Kakek keluar dari kamarnya dengan kedua mata yang tidak terbuka sepenuhnya, baru bangun tidur.
"Ini hari apa?"
"Minggu, Kek," adik laki-lakiku yang sedang memainkan kucing tetangga segera menjawab.
Mengangguk, Kakek mulai beranjak pergi. Entah ke dapur membuat telur mata sapi atau sekedar berjalan keliling rumah kemudian kembali lagi ke tempatnya semula sambil bergumam apa gerangan tadi yang ingin beliau kerjakan.
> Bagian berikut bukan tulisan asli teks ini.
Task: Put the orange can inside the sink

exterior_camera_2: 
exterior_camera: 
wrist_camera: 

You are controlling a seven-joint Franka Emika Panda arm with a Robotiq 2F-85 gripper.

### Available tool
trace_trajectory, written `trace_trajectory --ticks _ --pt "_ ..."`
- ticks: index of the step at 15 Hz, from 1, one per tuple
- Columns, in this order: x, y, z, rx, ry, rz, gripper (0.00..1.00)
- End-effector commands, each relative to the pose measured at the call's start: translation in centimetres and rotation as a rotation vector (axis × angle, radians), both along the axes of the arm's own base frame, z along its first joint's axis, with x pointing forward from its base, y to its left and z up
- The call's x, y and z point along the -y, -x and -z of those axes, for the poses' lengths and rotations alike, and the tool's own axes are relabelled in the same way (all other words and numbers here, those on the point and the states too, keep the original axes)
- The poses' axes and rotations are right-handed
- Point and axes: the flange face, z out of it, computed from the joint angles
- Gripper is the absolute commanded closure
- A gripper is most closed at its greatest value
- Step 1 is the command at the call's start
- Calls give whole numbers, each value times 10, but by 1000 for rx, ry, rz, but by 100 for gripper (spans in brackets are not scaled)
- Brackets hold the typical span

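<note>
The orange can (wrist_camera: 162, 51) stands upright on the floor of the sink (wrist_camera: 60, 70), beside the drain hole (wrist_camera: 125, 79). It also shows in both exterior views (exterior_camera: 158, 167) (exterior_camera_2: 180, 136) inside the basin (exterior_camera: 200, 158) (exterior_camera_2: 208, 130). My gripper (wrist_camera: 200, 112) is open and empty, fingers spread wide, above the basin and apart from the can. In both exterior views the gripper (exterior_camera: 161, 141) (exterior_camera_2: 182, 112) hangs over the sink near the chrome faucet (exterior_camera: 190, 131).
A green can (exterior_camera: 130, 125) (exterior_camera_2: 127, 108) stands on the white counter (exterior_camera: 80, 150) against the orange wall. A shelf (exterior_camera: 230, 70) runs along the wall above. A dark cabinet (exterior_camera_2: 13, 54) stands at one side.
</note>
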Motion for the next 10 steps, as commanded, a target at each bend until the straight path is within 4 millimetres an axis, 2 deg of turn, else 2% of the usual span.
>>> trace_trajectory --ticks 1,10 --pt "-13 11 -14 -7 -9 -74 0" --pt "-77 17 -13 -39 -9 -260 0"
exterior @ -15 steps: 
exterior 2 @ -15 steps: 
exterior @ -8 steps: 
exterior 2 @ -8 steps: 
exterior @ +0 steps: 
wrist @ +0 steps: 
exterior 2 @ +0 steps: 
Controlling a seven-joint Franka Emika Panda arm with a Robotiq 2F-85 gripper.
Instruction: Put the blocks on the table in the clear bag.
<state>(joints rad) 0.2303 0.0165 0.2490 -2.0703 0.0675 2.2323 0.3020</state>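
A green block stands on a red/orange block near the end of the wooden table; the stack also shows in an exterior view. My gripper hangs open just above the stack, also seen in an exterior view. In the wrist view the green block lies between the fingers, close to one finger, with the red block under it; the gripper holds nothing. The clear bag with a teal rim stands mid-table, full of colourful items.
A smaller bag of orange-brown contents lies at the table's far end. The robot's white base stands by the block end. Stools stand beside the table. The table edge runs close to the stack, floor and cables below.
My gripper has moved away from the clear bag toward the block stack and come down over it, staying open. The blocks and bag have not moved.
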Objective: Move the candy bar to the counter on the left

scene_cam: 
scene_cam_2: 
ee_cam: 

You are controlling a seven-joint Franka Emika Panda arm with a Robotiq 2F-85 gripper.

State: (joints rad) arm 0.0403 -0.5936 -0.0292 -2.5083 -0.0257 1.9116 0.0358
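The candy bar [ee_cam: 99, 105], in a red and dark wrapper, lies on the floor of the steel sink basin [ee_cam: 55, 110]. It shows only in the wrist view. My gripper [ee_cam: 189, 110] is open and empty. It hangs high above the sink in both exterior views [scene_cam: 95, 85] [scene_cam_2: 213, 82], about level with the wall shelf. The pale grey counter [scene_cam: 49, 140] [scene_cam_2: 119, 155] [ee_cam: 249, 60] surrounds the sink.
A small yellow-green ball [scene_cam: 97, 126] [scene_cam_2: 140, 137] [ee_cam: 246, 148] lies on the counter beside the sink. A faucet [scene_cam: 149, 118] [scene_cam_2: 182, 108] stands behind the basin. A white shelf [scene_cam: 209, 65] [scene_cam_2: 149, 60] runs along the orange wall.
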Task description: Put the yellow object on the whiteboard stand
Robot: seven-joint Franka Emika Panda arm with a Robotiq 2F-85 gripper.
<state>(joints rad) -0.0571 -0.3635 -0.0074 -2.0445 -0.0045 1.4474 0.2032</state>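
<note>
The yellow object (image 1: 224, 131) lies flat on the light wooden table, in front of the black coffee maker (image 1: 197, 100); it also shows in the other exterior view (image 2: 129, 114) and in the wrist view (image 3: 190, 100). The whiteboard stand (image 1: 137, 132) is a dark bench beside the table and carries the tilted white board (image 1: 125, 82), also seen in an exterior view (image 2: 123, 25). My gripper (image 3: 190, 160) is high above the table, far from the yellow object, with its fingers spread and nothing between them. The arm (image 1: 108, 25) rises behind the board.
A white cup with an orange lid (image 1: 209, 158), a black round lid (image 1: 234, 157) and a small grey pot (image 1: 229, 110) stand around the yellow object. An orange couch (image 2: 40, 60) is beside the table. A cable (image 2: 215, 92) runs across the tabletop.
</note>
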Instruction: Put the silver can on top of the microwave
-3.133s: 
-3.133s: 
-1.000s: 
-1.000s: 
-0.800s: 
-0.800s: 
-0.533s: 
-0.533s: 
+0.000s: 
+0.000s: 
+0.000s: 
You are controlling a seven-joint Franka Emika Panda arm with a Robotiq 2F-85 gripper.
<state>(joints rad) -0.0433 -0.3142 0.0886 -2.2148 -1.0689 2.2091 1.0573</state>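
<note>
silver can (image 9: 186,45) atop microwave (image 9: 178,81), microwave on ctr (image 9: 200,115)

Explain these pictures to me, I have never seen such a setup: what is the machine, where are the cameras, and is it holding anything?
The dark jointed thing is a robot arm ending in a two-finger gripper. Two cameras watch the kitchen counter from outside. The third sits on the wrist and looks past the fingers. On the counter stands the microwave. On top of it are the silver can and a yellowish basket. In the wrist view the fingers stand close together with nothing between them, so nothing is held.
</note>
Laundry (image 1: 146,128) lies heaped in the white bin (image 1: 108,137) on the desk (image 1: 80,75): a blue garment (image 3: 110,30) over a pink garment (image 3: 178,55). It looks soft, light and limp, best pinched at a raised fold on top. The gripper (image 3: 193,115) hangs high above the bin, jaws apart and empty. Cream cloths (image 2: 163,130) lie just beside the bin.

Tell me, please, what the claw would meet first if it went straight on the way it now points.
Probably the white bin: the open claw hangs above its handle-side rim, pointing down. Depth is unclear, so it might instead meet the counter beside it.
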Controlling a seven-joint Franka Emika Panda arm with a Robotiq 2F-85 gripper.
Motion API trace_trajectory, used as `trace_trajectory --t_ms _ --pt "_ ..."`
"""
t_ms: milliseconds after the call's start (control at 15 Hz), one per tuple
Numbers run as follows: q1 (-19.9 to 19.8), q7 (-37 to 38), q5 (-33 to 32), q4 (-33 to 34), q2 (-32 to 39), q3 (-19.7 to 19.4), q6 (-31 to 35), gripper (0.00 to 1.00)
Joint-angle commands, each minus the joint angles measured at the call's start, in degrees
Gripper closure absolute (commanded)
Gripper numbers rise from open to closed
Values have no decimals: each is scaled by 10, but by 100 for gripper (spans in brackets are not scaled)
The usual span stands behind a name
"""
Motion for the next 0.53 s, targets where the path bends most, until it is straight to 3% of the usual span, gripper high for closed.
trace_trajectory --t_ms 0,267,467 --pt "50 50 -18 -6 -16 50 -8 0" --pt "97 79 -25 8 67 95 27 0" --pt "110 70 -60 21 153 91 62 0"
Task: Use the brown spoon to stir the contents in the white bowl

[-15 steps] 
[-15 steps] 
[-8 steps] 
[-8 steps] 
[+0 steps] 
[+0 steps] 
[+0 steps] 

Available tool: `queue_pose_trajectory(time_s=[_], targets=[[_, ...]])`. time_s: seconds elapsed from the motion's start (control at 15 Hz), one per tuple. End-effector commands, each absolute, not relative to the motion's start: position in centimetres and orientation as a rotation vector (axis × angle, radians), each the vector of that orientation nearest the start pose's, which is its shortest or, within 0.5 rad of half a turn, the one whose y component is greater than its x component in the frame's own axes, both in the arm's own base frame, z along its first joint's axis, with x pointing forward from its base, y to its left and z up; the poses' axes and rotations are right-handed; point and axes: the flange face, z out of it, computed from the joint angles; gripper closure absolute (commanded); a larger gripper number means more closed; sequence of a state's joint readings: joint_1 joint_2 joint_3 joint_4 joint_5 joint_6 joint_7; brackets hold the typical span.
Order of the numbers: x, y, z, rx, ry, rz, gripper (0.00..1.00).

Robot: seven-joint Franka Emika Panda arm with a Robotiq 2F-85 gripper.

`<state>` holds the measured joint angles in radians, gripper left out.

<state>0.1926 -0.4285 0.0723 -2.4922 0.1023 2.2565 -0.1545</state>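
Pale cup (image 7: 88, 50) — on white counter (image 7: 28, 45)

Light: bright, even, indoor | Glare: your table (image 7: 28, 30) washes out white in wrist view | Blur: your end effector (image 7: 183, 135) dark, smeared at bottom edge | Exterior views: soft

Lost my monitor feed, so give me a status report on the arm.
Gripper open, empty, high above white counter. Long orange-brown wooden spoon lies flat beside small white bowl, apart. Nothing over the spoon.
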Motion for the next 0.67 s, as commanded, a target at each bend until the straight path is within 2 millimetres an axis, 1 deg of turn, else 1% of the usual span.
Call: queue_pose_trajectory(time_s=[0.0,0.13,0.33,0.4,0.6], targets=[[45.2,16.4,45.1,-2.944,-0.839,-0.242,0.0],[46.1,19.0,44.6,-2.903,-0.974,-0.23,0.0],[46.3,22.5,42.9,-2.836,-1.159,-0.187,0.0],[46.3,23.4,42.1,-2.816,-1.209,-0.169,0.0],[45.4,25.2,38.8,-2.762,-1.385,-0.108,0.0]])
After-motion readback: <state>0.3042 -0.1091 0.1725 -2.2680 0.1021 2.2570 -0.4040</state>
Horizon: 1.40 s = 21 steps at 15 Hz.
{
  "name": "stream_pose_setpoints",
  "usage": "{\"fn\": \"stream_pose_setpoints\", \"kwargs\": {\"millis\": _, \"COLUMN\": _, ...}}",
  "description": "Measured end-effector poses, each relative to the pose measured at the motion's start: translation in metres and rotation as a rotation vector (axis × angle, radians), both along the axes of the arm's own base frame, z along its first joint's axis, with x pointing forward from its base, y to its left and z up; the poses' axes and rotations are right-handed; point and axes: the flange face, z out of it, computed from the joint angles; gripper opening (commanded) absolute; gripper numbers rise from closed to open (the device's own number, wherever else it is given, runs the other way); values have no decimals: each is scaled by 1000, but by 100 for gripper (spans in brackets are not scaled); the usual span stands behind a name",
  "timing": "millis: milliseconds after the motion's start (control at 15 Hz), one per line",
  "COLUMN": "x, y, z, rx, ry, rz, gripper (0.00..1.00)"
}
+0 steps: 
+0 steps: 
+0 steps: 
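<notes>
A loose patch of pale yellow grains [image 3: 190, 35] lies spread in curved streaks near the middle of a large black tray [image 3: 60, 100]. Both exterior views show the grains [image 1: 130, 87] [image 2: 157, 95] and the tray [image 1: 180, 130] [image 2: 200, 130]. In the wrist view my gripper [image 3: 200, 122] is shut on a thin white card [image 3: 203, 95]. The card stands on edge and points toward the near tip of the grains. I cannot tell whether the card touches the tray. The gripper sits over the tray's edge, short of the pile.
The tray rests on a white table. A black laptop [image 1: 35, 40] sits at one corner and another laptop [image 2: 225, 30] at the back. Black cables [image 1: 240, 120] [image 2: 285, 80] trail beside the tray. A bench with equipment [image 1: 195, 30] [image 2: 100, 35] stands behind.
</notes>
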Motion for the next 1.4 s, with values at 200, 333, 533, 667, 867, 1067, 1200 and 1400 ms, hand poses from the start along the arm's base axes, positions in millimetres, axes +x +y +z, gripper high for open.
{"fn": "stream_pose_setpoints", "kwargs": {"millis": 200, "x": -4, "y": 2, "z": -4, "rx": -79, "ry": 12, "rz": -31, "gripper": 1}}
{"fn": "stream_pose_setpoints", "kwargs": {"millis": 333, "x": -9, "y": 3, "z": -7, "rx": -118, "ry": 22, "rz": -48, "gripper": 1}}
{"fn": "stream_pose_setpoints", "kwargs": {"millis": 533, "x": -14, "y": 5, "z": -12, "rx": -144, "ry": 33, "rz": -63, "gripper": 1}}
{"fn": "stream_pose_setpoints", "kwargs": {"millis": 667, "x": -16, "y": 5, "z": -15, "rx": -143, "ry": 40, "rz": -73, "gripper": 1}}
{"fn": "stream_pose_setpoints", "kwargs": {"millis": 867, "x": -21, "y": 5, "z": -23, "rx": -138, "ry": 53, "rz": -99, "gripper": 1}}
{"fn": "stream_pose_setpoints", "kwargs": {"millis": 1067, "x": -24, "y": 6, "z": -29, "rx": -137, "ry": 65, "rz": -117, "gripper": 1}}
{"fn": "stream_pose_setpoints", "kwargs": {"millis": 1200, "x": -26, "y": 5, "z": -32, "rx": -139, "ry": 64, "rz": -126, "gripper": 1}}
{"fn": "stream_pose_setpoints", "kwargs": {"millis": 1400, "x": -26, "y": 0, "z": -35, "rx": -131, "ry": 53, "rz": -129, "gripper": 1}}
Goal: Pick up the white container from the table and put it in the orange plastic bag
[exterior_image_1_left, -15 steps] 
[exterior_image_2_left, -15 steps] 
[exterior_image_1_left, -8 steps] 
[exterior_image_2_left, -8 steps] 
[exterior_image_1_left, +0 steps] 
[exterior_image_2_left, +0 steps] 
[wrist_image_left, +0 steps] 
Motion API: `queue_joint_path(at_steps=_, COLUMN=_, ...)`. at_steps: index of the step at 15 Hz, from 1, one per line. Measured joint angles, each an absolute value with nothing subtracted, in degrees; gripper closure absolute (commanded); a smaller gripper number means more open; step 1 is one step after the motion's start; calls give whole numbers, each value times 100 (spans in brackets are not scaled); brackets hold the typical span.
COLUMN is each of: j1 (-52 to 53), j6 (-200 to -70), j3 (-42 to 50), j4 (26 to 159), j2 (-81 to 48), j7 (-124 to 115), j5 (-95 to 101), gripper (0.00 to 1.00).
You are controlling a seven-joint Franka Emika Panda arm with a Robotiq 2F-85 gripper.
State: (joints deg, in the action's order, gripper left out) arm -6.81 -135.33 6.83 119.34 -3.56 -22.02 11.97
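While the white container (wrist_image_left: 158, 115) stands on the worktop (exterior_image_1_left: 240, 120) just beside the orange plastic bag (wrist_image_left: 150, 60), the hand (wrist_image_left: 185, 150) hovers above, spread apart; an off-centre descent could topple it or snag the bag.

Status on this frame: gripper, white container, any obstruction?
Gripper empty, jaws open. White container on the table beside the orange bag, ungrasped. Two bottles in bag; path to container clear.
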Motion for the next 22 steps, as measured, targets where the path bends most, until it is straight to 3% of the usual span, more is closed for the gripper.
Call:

Hanya saja, tidak melakukan kedua hal di atas, Kakek malah buru-buru mendekati adik dengan kedua mata menyipit penuh selidik. Menatap bocah delapan tahunan itu dari atas ke bawah.
"Kamu siapa?"
Hening se-Indonesia Bagian Timur.
Aku yang sedang di dapur hampir saja menjatuhkan piring menyadari pikunnya Kakek kambuh lagi. Untung saja refleksku belum setumpul beliau.
"Aku cucu Kakek!" adikku berseru, tidak terima dilupakan.
Kakek masih sangsi, bahkan sekarang menaikkan sebelah alisnya, "Dari anakku yang mana?"
"Itu lho, Pak Burhan," adikku mengubah tatanan rambutnya menjadi belah samping segera, gaya klasik sang ayah.
Kakek mengangguk sekali lagi, kemudian mengalihkan pandangannya pada kucing dalam genggaman adikku. Setelahnya kembali menatap cucu terlupakannya itu.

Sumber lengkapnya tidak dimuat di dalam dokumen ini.